◆ Exercise data:
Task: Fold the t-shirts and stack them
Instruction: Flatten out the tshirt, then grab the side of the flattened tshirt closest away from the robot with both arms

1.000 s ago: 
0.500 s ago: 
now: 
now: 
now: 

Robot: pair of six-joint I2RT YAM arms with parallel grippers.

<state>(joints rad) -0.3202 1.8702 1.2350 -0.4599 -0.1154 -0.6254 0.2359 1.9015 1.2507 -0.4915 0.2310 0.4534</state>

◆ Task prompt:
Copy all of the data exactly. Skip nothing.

◆ Solution:
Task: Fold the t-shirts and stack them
Instruction: Flatten out the tshirt, then grab the side of the flattened tshirt closest away from the robot with both arms

1.000 s ago: 
0.500 s ago: 
now: 
now: 
now: 

Robot: pair of six-joint I2RT YAM arms with parallel grippers.

<state>(joints rad) -0.3202 1.8702 1.2350 -0.4599 -0.1154 -0.6254 0.2359 1.9015 1.2507 -0.4915 0.2310 0.4534</state>

That completes the answer to the exercise.